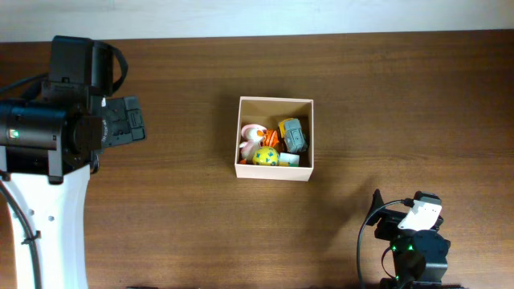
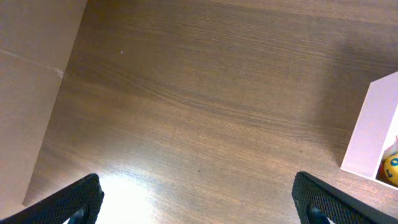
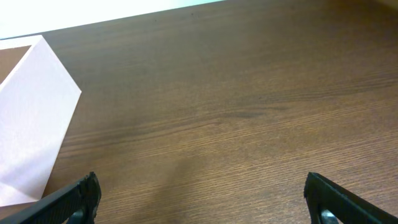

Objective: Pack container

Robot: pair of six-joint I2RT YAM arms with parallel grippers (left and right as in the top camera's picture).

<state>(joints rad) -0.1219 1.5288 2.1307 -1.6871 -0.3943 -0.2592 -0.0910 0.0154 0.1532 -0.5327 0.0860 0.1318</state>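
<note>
The container [image 1: 274, 172], a square shallow box with white walls and a tan inside, sits at the table's middle. It holds several small toys: a yellow ball [image 1: 266, 156], a pink and white toy [image 1: 253, 133], a grey toy [image 1: 294, 134] and orange pieces. My left gripper [image 1: 132, 122] is open and empty, well to the left of the box. In the left wrist view its jaws [image 2: 199, 202] frame bare wood, with the box wall [image 2: 371, 133] at the right edge. My right gripper [image 3: 202, 198] is open and empty; its arm [image 1: 414, 241] sits at the front right. The box corner [image 3: 34, 118] shows at its left.
The brown wooden table [image 1: 385, 104] fills the view. A pale strip [image 1: 257, 16] runs along the far edge. The left arm's white base [image 1: 48, 233] stands at the front left. A tan surface [image 2: 28, 93] borders the table in the left wrist view.
</note>
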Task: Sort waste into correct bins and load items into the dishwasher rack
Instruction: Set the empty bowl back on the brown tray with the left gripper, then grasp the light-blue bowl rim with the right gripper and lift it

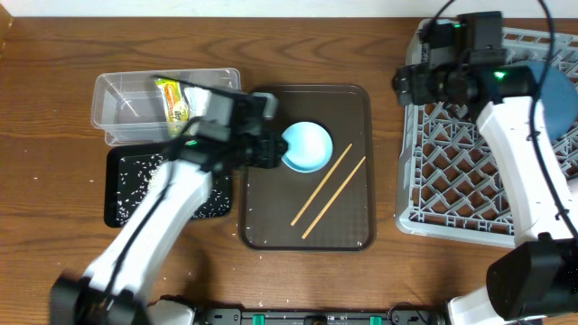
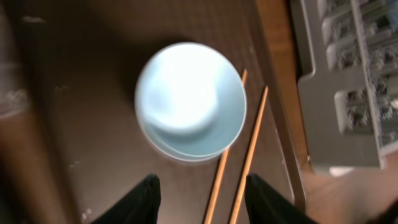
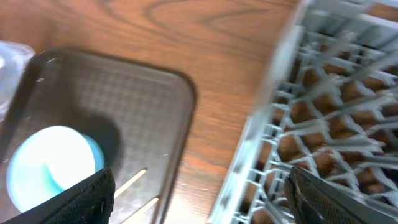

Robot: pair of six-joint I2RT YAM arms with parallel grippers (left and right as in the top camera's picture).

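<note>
- overhead: left gripper (image 1: 268, 149) sat over the brown serving tray (image 1: 352, 99), just beside the left edge of the bowl (image 1: 309, 146).
- left wrist view: its fingers (image 2: 146, 202) were spread wide with nothing held. bowl lay just ahead of the tips, clear of both.
- bowl read pale blue-white and sat toward the far half of the serving tray.
- two chopsticks (image 1: 330, 194) lay side by side on the same tray, slanted, right of and nearer than the bowl. in the left wrist view one upper end met the bowl's rim, the other lay just apart.
- right gripper (image 1: 406, 86) hung at the far left corner of the rack (image 1: 452, 181). right wrist view: fingers (image 3: 93, 199) were wide apart and empty, with table and rack edge below.
- rack stood on the table (image 1: 54, 54) right of the serving tray, with a gap between them.
- blue plate (image 1: 558, 86) was inside the rack at its far right, partly hidden by the right arm.
- clear tub (image 1: 126, 108) was at far left, with the snack wrapper (image 1: 172, 99) inside it.
- black tray (image 1: 122, 212) was just in front of the tub, with rice grains (image 1: 135, 176) scattered in it. the left arm covered its right part.
</note>
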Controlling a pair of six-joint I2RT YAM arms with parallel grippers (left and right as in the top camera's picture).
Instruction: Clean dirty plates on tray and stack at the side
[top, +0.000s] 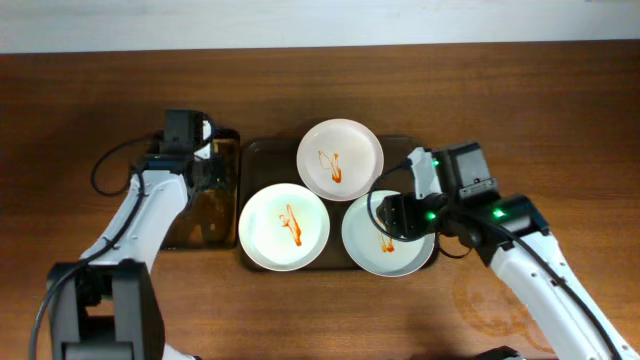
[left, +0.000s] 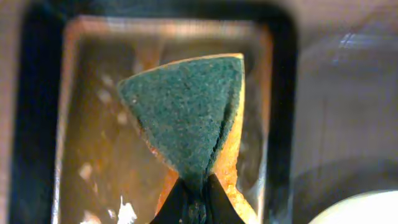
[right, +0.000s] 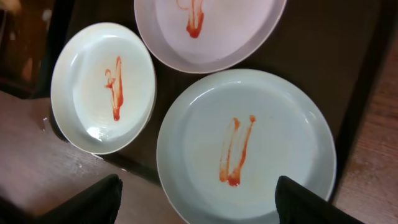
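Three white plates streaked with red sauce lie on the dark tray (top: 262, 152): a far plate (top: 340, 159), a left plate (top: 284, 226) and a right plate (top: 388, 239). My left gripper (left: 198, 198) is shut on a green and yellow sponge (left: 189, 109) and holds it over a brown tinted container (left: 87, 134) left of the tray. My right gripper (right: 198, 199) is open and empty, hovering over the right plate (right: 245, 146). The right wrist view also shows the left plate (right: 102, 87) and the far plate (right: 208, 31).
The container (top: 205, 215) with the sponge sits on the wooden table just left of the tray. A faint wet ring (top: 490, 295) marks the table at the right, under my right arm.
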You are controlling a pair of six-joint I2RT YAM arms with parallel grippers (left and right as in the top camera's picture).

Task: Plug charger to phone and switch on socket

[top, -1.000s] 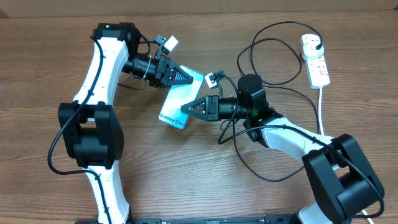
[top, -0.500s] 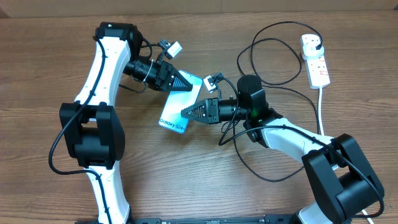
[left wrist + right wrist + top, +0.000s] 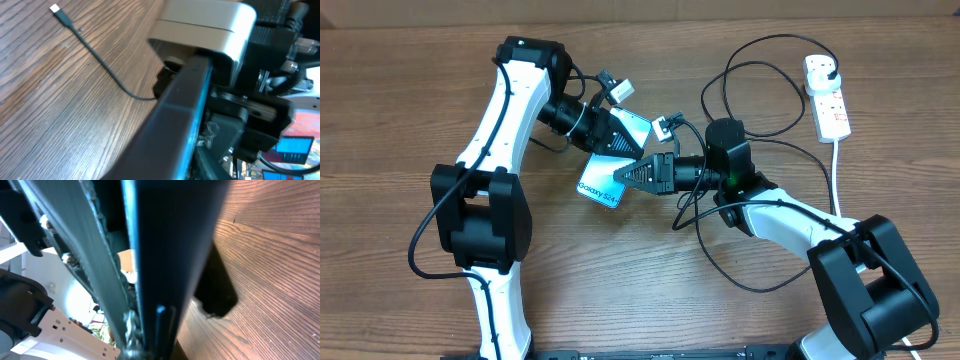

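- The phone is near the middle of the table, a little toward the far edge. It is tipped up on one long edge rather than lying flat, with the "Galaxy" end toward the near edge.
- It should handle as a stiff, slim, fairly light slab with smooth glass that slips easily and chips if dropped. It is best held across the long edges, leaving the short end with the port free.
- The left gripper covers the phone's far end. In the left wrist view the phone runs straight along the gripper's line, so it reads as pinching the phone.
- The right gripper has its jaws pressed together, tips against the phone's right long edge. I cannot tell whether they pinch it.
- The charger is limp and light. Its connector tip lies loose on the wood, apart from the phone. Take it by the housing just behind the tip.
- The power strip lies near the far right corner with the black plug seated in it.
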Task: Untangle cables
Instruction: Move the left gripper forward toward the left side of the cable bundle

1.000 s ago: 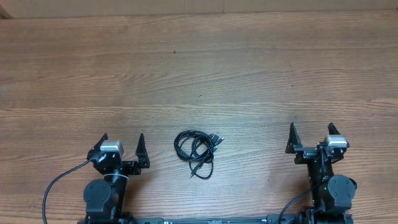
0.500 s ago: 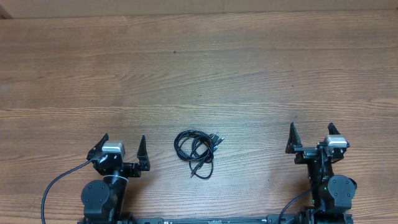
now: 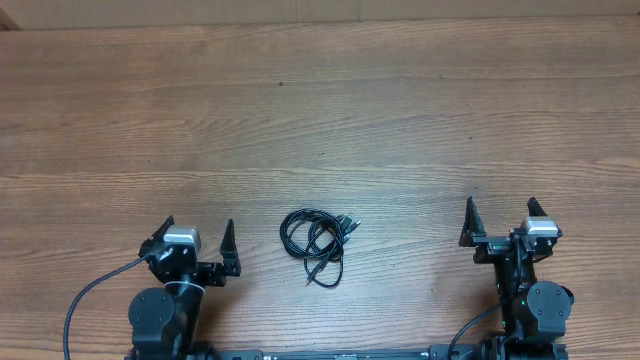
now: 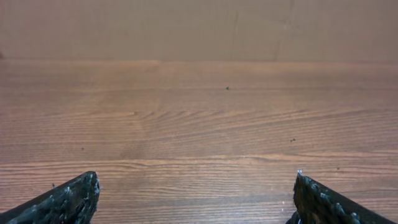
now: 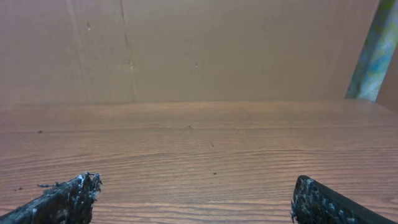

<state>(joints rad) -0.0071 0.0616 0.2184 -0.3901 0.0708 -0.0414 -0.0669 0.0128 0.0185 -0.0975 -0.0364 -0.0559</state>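
surface: my brown wood-grain tabletop [image 3: 400, 110], grain running left to right
on it: one small bundle of thin black cables [image 3: 316, 243], lying flat in tangled loops
position: near my edge, roughly mid-width
plug ends: at the bundle's upper right

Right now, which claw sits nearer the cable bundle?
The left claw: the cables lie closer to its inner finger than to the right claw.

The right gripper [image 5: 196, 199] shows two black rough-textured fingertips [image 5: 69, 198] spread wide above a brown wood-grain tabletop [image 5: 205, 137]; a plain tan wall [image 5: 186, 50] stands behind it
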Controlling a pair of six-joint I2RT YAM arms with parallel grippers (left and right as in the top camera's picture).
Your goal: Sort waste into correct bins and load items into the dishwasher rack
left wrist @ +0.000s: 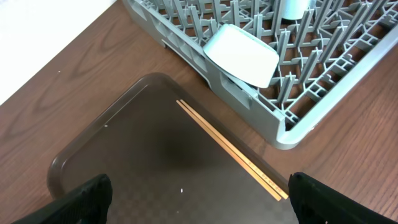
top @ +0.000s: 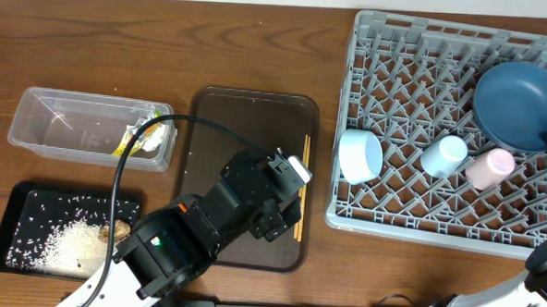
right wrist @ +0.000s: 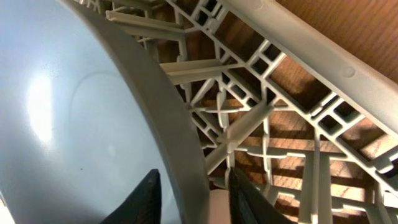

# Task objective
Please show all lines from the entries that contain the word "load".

# Solved exercise
Task: Sort waste into correct bins and load items into the dishwasher rack
Your goal: Sort waste into correct bins and load items into the dishwasher rack

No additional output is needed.